Got that? Of course you don’t. In these excerpts, at least, Cardozo does not really say what a fiduciary duty is at all. “Finest loyalty”? “The punctilio of an honor the most sensitive”? “Something stricter than the morals of the market place”?

Cardozo also says of the defendant in Meinhard v. Salmon, “Salmon had put himself in a position in which thought of self was to be renounced, however hard the abnegation.” Really? People who owe fiduciary duties must renounce self?

Suffice it to say that there are thousands of lawsuits where parties, their lawyers, and the courts try to apply this vague concept to particular facts. It is probably impossible to chart out with specificity just how much “self” one must “renounce” to meet one’s fiduciary duties owed to fellow partners, to fellow shareholders, to trust beneficiaries, etc.

Take, for example, the situation that brothers Anthony and Philip Conway found themselves in.

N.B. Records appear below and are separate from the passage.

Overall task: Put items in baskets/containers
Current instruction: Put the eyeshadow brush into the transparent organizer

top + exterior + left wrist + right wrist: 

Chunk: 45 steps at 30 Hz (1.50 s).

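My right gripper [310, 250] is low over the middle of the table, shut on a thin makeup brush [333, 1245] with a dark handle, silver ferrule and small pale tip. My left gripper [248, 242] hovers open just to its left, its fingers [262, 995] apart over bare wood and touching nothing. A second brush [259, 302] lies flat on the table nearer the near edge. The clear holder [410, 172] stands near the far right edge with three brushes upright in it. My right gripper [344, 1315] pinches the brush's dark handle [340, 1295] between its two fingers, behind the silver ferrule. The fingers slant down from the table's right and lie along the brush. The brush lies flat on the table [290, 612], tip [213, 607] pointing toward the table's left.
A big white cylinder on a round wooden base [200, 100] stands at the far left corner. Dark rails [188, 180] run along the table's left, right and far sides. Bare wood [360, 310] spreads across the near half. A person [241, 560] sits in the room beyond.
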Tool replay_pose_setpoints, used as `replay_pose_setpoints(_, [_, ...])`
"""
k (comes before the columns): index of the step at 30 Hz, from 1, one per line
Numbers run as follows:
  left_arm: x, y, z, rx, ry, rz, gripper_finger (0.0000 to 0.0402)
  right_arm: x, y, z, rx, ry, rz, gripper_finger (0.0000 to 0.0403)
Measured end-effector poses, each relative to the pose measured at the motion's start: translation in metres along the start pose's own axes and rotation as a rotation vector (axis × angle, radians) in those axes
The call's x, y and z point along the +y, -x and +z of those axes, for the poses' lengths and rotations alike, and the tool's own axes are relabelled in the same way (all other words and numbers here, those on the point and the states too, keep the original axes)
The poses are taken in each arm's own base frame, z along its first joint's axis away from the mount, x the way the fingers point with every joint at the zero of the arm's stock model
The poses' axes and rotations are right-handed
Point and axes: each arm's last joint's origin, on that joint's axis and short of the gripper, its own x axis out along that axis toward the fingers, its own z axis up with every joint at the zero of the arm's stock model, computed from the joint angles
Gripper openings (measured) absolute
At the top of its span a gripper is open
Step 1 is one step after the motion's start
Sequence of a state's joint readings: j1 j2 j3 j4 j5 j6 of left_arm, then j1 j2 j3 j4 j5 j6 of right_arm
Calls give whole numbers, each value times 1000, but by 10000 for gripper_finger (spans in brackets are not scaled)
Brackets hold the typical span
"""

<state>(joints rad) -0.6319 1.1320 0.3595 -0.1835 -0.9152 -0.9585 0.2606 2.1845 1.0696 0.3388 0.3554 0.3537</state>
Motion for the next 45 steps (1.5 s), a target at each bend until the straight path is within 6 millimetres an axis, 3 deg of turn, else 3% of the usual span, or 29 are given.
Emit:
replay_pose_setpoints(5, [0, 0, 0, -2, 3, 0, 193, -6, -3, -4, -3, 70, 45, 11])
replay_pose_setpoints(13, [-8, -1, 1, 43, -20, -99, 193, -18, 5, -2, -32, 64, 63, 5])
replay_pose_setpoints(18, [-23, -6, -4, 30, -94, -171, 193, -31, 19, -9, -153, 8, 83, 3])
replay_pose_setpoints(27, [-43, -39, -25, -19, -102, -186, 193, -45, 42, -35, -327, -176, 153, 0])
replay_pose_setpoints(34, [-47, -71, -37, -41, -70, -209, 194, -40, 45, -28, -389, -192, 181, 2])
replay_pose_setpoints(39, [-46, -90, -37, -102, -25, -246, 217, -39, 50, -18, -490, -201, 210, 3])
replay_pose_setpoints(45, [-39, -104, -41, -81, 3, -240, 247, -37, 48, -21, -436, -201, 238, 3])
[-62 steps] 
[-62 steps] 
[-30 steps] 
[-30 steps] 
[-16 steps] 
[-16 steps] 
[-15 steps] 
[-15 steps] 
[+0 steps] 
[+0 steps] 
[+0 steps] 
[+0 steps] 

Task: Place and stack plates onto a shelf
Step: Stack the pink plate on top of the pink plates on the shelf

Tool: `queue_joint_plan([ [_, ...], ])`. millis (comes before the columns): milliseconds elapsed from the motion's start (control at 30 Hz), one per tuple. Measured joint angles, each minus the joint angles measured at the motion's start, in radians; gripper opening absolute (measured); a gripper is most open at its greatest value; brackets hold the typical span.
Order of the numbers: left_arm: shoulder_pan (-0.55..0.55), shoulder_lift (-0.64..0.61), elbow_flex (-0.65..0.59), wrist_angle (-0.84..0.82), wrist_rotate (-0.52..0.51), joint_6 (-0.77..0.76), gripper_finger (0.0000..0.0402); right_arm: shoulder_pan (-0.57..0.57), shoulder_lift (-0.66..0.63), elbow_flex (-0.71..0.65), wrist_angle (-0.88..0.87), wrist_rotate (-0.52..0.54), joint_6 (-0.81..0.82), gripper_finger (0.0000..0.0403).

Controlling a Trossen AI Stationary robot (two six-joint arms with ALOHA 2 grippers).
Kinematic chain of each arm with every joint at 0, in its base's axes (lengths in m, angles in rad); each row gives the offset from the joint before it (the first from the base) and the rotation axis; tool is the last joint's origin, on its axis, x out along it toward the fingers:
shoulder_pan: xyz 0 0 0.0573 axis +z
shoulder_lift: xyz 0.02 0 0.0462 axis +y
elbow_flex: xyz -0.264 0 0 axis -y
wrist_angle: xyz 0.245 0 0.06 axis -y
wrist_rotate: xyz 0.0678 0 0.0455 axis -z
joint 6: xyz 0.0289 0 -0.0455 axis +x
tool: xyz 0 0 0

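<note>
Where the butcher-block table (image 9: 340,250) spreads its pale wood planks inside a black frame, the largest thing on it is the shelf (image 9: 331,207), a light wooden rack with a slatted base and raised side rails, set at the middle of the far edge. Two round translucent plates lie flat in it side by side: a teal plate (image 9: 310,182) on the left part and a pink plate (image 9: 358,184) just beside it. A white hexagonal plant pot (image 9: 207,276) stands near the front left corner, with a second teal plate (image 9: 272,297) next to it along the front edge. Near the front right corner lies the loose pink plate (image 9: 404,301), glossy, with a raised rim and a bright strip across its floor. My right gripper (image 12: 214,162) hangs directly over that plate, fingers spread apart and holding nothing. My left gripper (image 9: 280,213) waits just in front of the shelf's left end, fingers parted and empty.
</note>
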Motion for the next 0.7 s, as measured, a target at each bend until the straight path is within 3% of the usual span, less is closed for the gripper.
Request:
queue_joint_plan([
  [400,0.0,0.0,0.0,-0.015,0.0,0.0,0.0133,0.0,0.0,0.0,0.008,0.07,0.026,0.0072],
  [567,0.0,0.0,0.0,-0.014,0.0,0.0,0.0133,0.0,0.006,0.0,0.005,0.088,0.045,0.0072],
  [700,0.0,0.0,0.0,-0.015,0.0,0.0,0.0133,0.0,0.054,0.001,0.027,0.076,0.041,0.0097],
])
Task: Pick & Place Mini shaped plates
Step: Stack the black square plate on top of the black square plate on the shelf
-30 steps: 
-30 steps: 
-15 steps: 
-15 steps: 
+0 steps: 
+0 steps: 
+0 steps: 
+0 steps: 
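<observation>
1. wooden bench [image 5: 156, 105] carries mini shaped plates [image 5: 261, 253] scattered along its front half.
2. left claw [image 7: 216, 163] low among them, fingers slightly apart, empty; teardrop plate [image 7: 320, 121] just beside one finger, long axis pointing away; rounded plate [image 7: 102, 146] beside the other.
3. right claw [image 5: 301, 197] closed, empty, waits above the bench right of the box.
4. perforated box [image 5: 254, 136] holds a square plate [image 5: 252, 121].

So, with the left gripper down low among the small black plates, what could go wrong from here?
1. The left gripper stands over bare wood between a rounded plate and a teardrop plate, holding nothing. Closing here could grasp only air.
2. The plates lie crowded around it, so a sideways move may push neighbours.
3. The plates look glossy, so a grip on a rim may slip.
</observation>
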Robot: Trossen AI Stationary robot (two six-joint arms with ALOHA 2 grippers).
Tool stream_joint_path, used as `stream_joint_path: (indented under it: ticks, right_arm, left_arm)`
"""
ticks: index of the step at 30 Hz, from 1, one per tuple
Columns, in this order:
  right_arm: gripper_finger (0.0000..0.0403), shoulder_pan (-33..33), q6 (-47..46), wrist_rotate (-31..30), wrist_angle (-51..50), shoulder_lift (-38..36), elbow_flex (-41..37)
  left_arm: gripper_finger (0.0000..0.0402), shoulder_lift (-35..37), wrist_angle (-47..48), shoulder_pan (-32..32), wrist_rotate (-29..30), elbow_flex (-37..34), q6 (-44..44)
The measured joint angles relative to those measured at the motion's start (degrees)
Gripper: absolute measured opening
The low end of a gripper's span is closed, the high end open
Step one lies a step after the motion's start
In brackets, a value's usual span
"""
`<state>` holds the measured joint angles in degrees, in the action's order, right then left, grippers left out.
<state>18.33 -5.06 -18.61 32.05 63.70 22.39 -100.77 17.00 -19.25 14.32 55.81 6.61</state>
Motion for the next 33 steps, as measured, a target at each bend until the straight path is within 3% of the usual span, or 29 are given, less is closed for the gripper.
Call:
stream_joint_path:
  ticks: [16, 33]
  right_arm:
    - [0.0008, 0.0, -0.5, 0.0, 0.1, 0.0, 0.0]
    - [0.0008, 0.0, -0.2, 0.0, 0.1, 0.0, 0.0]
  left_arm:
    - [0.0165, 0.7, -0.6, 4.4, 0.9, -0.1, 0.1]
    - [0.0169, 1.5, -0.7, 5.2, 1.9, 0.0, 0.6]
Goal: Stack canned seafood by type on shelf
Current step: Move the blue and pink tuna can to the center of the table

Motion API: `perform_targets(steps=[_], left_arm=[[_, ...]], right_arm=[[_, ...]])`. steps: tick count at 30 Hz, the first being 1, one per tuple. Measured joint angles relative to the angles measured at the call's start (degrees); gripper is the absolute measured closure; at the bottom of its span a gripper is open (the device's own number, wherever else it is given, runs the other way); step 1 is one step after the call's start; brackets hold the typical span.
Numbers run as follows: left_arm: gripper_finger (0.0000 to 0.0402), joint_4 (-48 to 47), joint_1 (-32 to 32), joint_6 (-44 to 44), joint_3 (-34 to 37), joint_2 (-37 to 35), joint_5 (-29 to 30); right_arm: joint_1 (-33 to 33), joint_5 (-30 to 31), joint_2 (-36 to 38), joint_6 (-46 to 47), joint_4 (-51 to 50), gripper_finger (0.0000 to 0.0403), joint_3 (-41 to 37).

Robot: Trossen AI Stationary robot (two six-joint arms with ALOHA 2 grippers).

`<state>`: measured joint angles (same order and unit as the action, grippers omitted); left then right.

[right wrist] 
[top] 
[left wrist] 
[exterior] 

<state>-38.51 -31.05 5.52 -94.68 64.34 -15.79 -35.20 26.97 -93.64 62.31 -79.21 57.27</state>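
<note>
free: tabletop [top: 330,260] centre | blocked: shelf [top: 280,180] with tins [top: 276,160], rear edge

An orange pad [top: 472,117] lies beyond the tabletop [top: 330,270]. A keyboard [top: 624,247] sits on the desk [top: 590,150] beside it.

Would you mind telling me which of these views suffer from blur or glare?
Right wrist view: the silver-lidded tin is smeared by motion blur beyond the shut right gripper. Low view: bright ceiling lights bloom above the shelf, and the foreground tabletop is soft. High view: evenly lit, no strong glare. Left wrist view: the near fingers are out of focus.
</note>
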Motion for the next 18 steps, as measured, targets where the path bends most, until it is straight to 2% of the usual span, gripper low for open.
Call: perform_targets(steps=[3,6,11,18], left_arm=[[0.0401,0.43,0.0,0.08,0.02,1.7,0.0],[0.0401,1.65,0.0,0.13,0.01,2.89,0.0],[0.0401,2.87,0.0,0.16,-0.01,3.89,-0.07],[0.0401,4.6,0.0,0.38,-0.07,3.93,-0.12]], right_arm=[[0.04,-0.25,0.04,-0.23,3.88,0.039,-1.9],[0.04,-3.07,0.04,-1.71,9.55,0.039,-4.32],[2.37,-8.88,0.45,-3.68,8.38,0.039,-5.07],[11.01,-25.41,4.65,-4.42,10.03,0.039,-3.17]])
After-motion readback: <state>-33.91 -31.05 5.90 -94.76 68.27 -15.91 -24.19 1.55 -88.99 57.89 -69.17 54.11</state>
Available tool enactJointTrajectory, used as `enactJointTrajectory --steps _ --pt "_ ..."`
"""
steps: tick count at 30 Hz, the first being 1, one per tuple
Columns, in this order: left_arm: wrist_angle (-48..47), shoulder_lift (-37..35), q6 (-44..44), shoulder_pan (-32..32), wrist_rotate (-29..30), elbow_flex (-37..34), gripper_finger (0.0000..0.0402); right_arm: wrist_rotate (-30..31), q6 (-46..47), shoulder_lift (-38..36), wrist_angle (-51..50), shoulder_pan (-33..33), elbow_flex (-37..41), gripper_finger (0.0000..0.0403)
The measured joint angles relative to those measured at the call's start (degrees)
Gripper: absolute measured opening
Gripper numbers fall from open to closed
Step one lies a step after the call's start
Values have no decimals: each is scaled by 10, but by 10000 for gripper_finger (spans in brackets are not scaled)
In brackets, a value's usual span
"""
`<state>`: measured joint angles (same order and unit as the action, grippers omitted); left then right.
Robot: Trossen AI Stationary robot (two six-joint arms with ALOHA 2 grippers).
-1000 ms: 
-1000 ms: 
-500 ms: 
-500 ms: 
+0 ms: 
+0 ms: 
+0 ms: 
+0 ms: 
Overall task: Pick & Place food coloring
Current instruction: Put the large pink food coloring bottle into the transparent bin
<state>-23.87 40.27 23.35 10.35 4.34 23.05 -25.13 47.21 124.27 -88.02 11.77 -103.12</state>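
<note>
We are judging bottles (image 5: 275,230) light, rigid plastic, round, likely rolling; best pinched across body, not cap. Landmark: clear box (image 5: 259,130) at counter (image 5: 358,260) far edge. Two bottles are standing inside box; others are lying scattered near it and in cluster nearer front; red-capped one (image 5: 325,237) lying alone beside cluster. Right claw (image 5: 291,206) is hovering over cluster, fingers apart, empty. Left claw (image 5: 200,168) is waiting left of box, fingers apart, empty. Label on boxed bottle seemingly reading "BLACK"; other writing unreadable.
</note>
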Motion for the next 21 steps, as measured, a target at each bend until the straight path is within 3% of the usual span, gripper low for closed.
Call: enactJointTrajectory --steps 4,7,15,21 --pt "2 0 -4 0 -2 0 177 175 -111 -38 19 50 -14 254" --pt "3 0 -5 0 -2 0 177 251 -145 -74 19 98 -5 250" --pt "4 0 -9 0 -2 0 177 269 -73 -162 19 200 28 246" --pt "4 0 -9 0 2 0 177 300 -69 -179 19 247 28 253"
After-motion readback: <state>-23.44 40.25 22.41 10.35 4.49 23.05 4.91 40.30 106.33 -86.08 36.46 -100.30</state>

They founded a successful company which “develop[ed] and manufactur[ed] catheters and other medical devices for sufferers of incontinence.” This got the attention of a larger company, C.R. Bard, Inc. that wished to gobble up the Conway’s company, offering $20-per-share for the company, which had been trading at $13-per-share.

As U.S. District Court Judge Patrick J. Schiltz (D. Minn.) wrote,

There was a hitch, though: Bard would go forward with the deal only if the Conways would sign five‐year non‐compete agreements. The Conways reluctantly agreed to sign the non‐compete agreements, Bard purchased [the Conway’s company] at the agreed‐upon price, and the Conways were paid tens of millions of dollars for their stock and other interests in RMC.

After, the Conways sought to get out of their non-compete agreements by arguing that they were compelled to enter into the deal with C.R. Bard because they owed fiduciary duties to their company shareholders. They were between a rock and a hard place — a kind of subtle “duress” or “coercion” kind of argument. They’d be liable to shareholders if they tanked the deal by rejecting the non-competes and they’d be liable to C.R. Bard if they entered into the deal but violated the non-competes. So they went to court to get permission, essentially, to toss out the non-competes.

It’s clever lawyering, no? I think so. But not clever enough to persuade the Court. The Court did not hold that the Conways did not owe fiduciary duties to fellow shareholders nor did the Court hold that the Conways would not have breached their fiduciary duties by tanking the deal by rejecting the non-compete. Rather, the Court (correctly, in my view) held that the Conways received adequate consideration to bind them to the deal that they knowingly entered into and from which they personally benefitted. There appears to have been no serious argument that they were literally forced or coerced to do the deal. They cashed in and, after the fact, sought more, essentially, by claiming “the fiduciary duty made me do it…”

We are left to wonder or speculate if, in an alternative universe, the Conways rejected the deal due to the buyer’s requirement of non-competes and had been sued by disappointed shareholders, would they have been liable for breaching the fiduciary duties owed to their fellow shareholders?